5 shifts defining marketplace development in 2022

22 Dec 202110 min read

The core strategy of any multi-vendor marketplace is to become an online destination. The E-commerce boom started long before Covid-19 pandemics continues to fuel the competition today. To remain noticeable within their industry segments, companies need to understand what shifts took place recently and quickly adopt changes applicable to their businesses.

We’ve come up with a list of 5 major approach transformations in marketplace development that should help you shape your E-commerce business strategy for the upcoming year.

Needs-based vs brand marketplaces

The first and most powerful shift took place in the way customers and marketplace owners see the aim of commerce. Needs-based markets fail to satisfy the present demand. The main principles of convenience, ease, and relevance are no longer about having everything for everyone in one place. A positive buyer experience requires more than just a shopping destination. Thus, even mega or niche marketplaces can’t fulfill the consumer’s needs for the buyer (not the product) to be the center of merchants’ attention.

Brand marketplaces surge

To stand out a marketplace should be more than just a transactional site. And that’s why brand marketplaces are on the rise. Now it’s all about something for someone anywhere they need it. And to inject life into commercial operations, marketplaces aim to build strong relationships and gain customer loyalty. That includes personalization, growing communities, and providing customized service with online shopping. Thus, the latter turns into a meaningful and united virtual experience. Particular products are targeted to particular customers and create a one-stop-shop.

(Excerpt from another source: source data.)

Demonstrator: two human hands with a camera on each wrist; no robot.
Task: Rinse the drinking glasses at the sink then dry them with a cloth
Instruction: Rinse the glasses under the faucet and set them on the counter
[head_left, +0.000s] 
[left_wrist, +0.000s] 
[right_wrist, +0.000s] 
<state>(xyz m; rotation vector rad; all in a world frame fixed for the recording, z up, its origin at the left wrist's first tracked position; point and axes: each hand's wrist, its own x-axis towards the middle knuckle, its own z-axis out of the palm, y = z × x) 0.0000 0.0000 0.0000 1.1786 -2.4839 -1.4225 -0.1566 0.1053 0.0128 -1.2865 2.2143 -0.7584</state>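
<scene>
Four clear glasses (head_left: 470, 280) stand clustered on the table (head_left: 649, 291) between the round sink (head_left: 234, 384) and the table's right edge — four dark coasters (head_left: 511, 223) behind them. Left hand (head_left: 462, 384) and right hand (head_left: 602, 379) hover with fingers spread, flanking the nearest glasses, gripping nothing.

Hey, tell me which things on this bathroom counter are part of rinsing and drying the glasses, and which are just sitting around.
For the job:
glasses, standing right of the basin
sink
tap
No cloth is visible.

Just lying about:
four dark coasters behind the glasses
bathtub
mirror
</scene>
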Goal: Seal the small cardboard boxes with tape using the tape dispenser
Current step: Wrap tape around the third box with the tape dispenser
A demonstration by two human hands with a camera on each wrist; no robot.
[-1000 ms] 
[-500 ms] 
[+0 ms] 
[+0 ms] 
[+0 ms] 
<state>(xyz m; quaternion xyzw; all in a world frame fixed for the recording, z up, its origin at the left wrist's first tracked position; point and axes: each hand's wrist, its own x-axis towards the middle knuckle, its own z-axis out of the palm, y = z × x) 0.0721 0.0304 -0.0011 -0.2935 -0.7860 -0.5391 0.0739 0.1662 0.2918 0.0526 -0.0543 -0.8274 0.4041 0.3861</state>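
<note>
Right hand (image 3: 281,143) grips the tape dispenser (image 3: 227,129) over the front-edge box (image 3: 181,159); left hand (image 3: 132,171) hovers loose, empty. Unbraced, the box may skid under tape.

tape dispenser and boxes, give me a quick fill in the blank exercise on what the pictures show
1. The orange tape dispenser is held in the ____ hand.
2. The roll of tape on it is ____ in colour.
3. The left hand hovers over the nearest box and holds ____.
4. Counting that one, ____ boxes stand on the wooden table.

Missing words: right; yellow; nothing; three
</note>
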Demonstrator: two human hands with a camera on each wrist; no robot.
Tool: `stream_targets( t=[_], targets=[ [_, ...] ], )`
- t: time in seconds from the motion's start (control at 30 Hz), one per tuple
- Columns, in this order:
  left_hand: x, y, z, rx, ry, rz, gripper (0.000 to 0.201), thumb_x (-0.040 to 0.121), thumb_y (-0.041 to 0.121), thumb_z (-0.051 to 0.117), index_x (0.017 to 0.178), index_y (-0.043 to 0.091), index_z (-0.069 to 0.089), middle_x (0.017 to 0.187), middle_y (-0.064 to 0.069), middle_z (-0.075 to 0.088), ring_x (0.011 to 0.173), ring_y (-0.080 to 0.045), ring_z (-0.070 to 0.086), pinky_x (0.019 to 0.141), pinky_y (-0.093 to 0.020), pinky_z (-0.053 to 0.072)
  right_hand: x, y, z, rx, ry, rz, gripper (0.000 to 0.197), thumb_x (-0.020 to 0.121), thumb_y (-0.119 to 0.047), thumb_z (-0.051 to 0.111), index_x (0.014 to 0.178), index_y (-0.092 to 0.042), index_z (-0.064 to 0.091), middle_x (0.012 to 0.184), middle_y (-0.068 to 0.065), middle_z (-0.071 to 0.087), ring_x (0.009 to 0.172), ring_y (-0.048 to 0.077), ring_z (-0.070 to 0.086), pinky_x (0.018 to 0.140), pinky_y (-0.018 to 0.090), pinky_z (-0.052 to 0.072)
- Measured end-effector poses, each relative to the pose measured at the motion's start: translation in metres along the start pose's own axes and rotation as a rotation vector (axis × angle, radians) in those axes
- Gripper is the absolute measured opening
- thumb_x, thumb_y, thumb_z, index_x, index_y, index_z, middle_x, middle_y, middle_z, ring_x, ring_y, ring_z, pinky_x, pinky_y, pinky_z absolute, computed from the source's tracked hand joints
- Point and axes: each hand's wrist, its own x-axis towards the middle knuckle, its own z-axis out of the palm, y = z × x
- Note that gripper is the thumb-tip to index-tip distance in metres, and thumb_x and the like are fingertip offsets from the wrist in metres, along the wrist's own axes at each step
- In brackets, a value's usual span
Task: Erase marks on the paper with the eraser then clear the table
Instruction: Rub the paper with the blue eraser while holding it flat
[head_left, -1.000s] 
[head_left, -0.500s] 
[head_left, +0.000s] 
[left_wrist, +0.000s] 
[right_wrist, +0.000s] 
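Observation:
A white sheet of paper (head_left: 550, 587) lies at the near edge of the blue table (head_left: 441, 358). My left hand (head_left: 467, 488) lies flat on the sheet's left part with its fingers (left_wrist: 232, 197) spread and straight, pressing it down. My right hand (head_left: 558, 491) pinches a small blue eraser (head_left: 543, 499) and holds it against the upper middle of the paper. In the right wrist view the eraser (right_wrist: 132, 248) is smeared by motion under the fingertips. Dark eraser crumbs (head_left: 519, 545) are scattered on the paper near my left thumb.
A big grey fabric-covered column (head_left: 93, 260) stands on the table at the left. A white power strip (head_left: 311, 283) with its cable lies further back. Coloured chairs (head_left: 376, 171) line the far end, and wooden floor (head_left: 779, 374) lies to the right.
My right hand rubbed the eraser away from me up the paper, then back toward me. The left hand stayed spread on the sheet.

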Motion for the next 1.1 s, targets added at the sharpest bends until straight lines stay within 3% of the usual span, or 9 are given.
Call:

Another reason for this tendency is that brands try to get rid of the risks of retailers and dealers ruining their brand equity. Thus, any customer at any point has one and only destination for a certain brand. And the popular option is to browse products online, find a physical store location, and click and collect, either offline or have it shipped anywhere. Seamlessly integrated buyer experience matters most.

What makes a brand marketplace

Brand marketplaces create not just buyer experiences, but membership experiences, and aim to turn into membership economies in the long run. Unbranded search in everything-for-everyone mega marketplaces is replaced with the brand building to provide greater value to the audience.

To remain relevant in these volatile times, brand marketplaces need to:

  • Invest in smart or unexpected collaborations to explore new customer territory and stretch the margins of brand identities. As opposed to outdated brand protectionism.
  • Provide overlap between digital and physical brand presence to support multiple touchpoints and hybrid structures.
  • Ensure technical maturity across markets to streamline the customer journey.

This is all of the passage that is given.